Public Policy Considerations
The majority found that to buy Pauley’s arguments would directly conflict with the purpose of the recreational use statute, which is to open land suitable for recreational activity to the public without fear of liability.
“Creating an exception to this immunity is a policy decision that comes within the purview of the General Assembly, not the courts. The General Assembly understands how to draft laws that contain exceptions, but included no exception, that can be applied in this case. And we will not create an exception by judicial fiat,”wrote Kennedy.
Justices Pfeifer and O’Neill dissented. Justice O’Neill wrote the longer dissent. Justice Pfeifer parted company with Justice O’Neill on one point—his enthusiasm for the “letter, spirit, and intent of most recreational-user statutes.” O’Neill likes the fact that such statutes encourage landowners to open their property to the public without having to worry about getting sued. Pfeifer has no such enthusiasm. But as for this case, O’Neill said this:
“ However, when, as here, a property owner converts a recreational park to a municipal dump site for construction fill and debris, there is no statute in the land that should shield that tortfeasor from accountability for such a disastrous action,” he wrote, citing (gasp!) Justice Cardozo in Palsgraf v. Long Island R.R. Co.: “the risk reasonably to be perceived defines the duty to be obeyed.” My first year torts students will loudly applaud!
When Justice O’Neill looked at the property as a whole—as Miller mandated—he did see its essential character change, to a dumpsite for dangerous debris, especially when coated with snow.
“And let’s be accurate here—we are not talking about a single railroad tie. That tie that crippled this child was part of an overall scheme of disposal of huge mounds of debris that the city had incredibly decided to place in the middle of a recreational park! Cover it with a light dressing of snow, and the perfect killing field was created,” O’Neill wrote.
He would hold that when a property owner consciously makes a decision to use its recreational premises for other purposes, there should be no immunity.
Justice Pfeifer, who of course hates every vestige of governmental immunity, would find the statutory protections unreasonable and overbroad, and with respect to governmental entities, unconstitutional.

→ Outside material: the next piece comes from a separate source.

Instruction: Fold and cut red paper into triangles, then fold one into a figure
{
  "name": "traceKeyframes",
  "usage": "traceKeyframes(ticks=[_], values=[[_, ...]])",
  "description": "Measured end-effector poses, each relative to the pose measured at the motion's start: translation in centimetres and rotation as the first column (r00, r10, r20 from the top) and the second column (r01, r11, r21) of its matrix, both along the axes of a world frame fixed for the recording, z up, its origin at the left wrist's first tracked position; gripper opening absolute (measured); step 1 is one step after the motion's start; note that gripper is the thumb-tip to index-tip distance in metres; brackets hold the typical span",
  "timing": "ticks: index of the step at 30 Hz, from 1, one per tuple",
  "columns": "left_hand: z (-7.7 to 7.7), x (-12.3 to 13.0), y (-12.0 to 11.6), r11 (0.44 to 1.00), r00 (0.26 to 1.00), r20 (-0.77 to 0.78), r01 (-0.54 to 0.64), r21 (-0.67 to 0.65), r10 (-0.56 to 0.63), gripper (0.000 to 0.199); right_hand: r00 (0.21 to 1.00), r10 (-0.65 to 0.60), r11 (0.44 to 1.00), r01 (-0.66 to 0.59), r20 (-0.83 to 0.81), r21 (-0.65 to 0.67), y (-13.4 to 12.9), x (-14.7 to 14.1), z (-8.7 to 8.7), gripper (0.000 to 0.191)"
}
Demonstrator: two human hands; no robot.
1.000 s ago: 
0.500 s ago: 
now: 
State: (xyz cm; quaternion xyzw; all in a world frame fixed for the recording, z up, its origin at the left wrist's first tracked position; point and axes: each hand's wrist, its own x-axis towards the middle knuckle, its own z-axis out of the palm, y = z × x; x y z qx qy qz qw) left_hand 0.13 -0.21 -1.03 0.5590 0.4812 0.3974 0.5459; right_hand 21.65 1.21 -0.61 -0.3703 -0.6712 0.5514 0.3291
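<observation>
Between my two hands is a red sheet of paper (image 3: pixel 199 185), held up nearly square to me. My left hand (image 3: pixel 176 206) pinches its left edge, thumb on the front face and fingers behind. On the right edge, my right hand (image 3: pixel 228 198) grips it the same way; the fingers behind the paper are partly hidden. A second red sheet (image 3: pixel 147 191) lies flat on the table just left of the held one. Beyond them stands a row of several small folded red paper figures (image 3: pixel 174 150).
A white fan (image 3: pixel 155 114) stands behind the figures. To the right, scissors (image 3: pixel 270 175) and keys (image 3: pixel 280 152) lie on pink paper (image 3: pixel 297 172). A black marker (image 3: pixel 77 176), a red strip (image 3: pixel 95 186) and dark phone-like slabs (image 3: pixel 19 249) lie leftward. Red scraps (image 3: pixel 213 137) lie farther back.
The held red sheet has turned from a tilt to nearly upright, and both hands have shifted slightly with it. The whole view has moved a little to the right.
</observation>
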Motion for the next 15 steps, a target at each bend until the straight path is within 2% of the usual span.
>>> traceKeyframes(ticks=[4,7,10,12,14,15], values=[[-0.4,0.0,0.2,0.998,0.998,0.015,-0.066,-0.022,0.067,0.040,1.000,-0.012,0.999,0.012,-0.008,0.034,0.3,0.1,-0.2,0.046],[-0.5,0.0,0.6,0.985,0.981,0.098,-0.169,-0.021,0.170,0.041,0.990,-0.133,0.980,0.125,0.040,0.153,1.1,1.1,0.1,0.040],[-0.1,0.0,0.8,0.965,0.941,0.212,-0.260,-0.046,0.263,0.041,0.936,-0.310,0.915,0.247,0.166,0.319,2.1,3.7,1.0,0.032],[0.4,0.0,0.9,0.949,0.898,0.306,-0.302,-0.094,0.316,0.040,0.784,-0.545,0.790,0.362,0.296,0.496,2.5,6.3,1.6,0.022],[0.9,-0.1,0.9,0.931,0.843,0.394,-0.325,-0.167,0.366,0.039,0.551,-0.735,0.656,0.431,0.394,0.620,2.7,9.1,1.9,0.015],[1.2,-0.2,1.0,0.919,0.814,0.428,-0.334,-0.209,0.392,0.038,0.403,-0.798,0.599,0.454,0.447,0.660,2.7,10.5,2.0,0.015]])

At oral argument in this case, the majority really pounded away at the city’s lawyer—perhaps because this case was argued as part of the court’s off-site program, to a primarily teen-aged audience. The justices appeared to be warming to Pauley’s argument, but in the end, took the traditional path. As I have said many times on this blog, this Court is not a legislature-defying crowd. Justice O’Donnell said as much at argument when he said that the justices were not “exceptors or policy makers.” The public policy behind recreational-user immunity is clear. It’s to have those who open their land for recreational users not to have to worry about getting sued. I correctly called this case for the city, and predicted it would not be unanimous. (an easy call, given Justice Pfeifer’s well-known antipathy to governmental immunity. He now seems to have an ally on this point in Justice O’Neill.) Chief Justice O’Connor gave no reason for her concurrence in judgment only.